Try changing your regular expression into

/foo\s*{\s*bar:\s*([A-Za-z]*)\s*}/

and then look at the output again. You will then probably see entries in your output with only the text you want to fetch.

By using ( and ) you create a group within your regular expression, and the preg_match_all function will output the content only within those groups as well.

Output array

An example:

$text = 'Here comes a number: 5, here comes a number: 3
          and here comes a number: 4';
preg_match_all( '/[Hh]ere comes a number: ([0-9])/', $text, $matches );

After running this code, $matches will now be:

array(
    array( 'Here comes a number: 5', '5' ),
    array( 'Here comes a number: 5', '5' ),
    array( 'Here comes a number: 5', '5' )
)

As you can see, $matches will contain an array for every string that matches. The first entry ($matches[0]) will always contain the complete matched string. The other indices ($matches[1], $matches[2] and so on) will only contain the value of the specified groups in order. If you specify an optional group (for example test([0-9])?) the associated index will contain a null value.
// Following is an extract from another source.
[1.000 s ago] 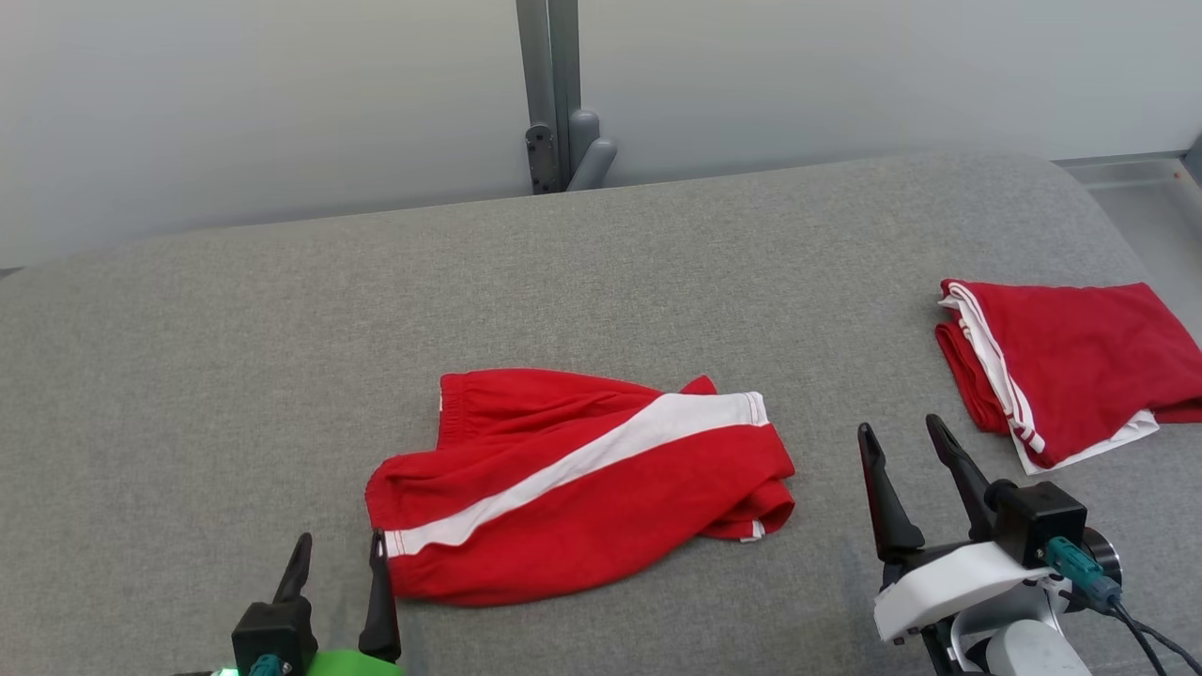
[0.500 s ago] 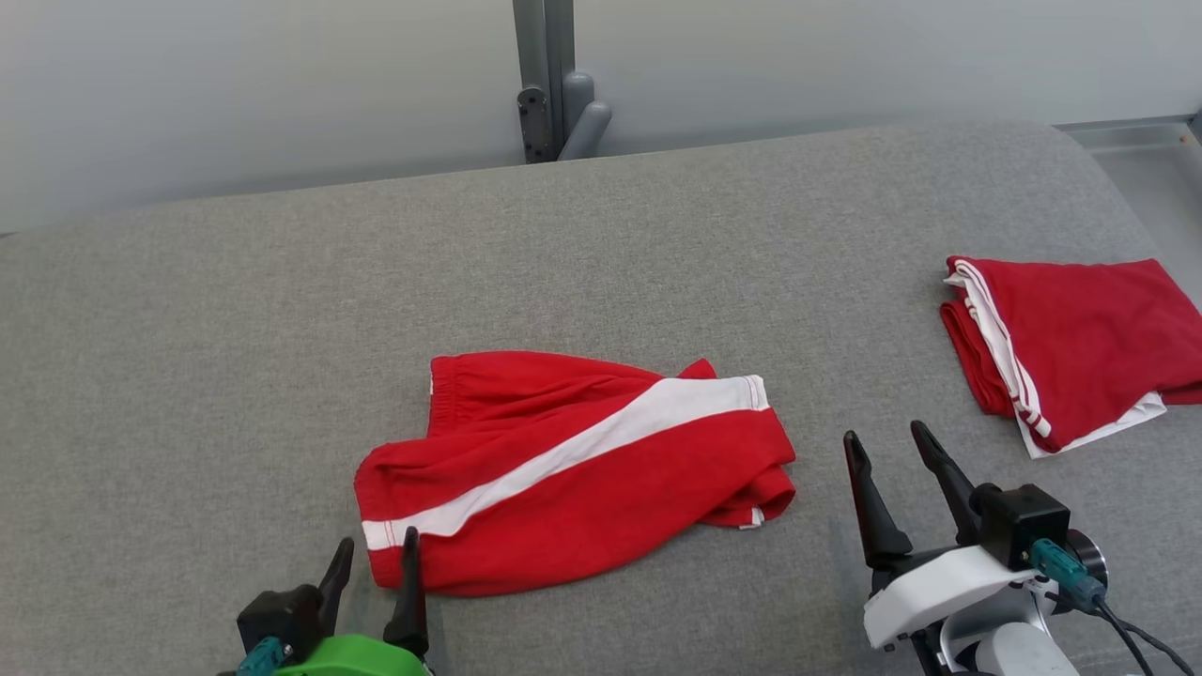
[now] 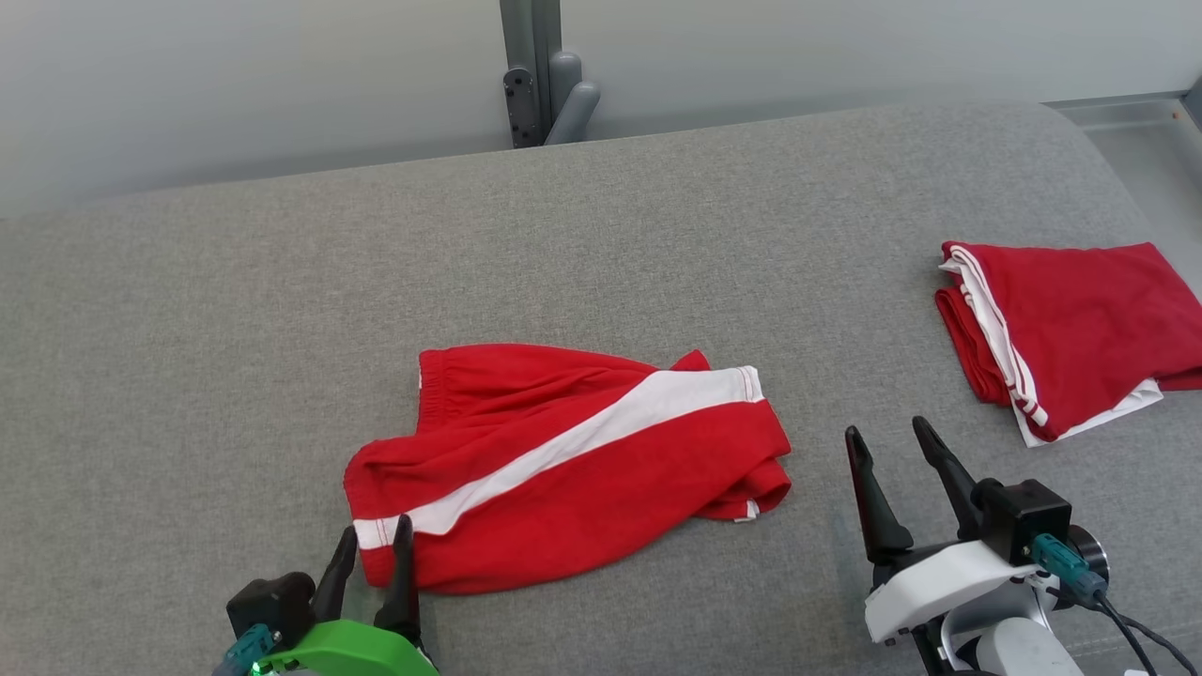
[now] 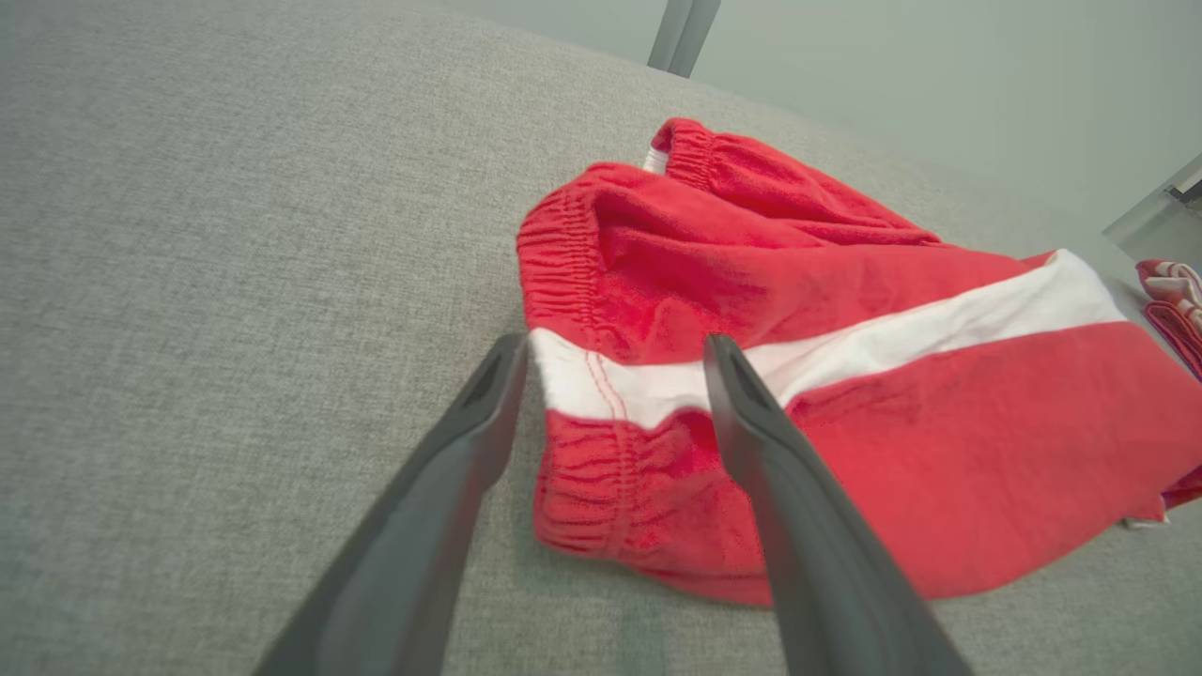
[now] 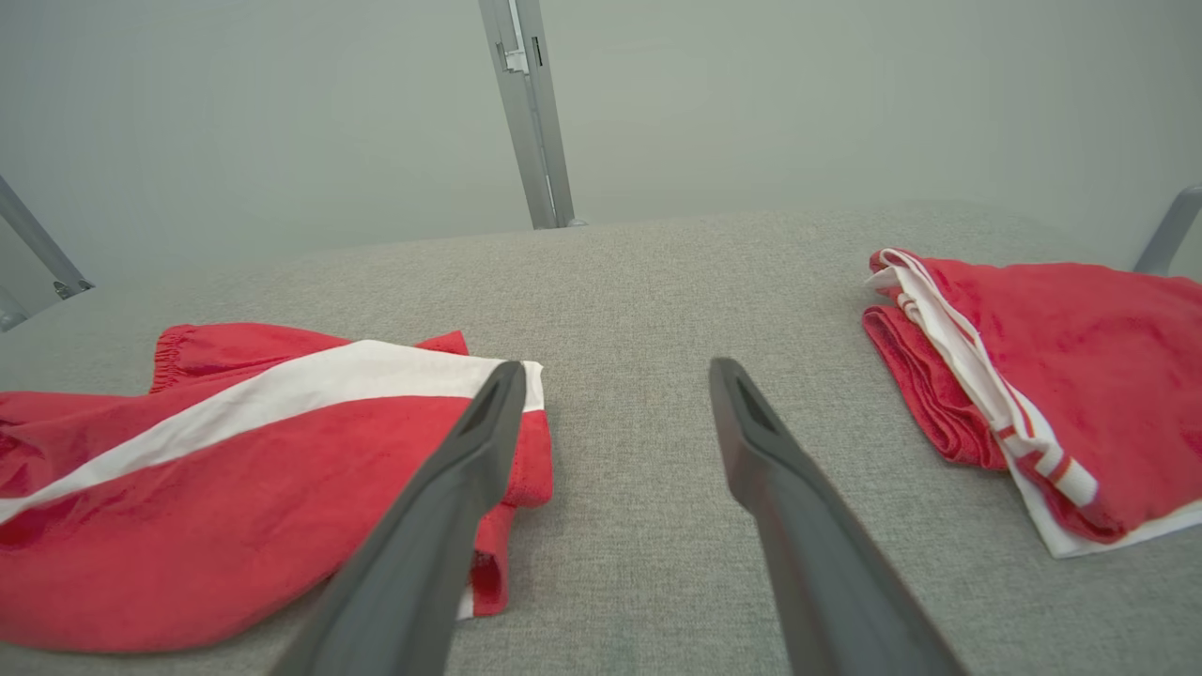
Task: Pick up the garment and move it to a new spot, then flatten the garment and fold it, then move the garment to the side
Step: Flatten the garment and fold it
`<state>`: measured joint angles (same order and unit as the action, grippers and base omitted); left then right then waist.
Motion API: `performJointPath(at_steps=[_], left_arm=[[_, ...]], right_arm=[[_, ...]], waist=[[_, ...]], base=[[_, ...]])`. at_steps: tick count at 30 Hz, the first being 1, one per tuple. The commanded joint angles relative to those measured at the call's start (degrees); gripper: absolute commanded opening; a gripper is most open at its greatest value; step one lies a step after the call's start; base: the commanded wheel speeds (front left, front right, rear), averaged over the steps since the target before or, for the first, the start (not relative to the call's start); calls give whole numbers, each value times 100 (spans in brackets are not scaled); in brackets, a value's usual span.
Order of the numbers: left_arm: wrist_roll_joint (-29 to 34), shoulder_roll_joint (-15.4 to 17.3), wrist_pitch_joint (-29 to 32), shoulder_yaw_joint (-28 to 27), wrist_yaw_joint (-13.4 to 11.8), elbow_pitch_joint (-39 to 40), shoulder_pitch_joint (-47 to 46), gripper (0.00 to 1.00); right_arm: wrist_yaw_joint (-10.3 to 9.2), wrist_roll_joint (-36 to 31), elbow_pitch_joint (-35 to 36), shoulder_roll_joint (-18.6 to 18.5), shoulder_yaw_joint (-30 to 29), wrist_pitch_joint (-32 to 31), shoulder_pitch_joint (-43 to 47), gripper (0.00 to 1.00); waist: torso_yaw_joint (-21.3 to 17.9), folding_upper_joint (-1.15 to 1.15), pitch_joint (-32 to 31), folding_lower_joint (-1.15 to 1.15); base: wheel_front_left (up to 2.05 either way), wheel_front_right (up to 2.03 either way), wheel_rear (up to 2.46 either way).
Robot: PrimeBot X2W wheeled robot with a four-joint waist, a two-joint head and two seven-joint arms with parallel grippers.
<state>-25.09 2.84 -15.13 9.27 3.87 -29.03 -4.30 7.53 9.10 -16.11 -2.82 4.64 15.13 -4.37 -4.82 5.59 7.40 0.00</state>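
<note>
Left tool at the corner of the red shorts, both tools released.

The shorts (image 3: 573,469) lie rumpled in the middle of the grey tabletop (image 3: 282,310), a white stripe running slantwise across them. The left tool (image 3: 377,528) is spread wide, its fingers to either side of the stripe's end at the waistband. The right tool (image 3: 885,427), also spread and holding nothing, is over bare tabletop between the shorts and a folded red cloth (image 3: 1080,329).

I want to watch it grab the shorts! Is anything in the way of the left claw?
Nothing visible is in the way. The left claw is open right at the waistband end of the crumpled red shorts with a white stripe, one finger already over the cloth.
</note>
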Motion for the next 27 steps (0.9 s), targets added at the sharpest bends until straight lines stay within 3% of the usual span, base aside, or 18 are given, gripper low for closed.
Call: performJointPath(at_steps=[1,2,3,17,22,27], left_arm=[[-42,14,3,-6,27,-16,-47,35],[-94,14,4,11,35,-54,-60,3],[-156,14,4,26,53,-90,-79,0],[-78,17,3,-162,58,-101,-338,0],[168,16,3,-230,47,1,-395,0],[255,15,3,-174,84,29,-496,0]], right_arm=[[-10,-21,9,-22,-5,-3,-39,100],[-11,-21,9,-22,-9,-2,-45,100],[-11,-17,14,-22,-16,-3,-52,100],[-10,149,-159,-21,-61,-3,-483,100],[-10,776,-776,-22,116,-3,-916,100],[-11,1740,-1394,-178,771,-3,-1330,100]], waist=[[2,0,9,0],[3,0,20,0],[6,0,38,0],[275,0,340,0],[535,0,529,0],[727,0,715,0]], base=[[0,0,0],[0,0,0],[0,0,0],[0,0,0],[0,0,0],[0,0,0]])
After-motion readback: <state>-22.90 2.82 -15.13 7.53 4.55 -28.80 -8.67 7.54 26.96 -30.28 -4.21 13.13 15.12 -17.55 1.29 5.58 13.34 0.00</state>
Excluding groups from the output

Sometimes you want to specify a group but don't want to include it in the output array. For example:

$text = 'Here comes a number: 5, here comes another number: 3
          and here comes a number: 4';
preg_match_all( '/[Hh]ere comes a(nother)? number: ([0-9])/', $text, $matches );

I added a group for nother because I want it to be optional. Now my $matches[1] contains "nother" or null, and my $matches[2] contains the actual number. Since I'm not interested in whether the user chose to write "another" or "a", I would like to exclude this group from the output.

This can be done by starting the group with (?:. The resulting code:

$text = 'Here comes a number: 5, here comes a number: 3
           and here comes a number: 4';
preg_match_all( '/[Hh]ere comes a(?:nother)? number: ([0-9])/', $text, $matches );

The group (?:nother) gets ignored in the output, and $matches[1] references to the actual number we are interested in.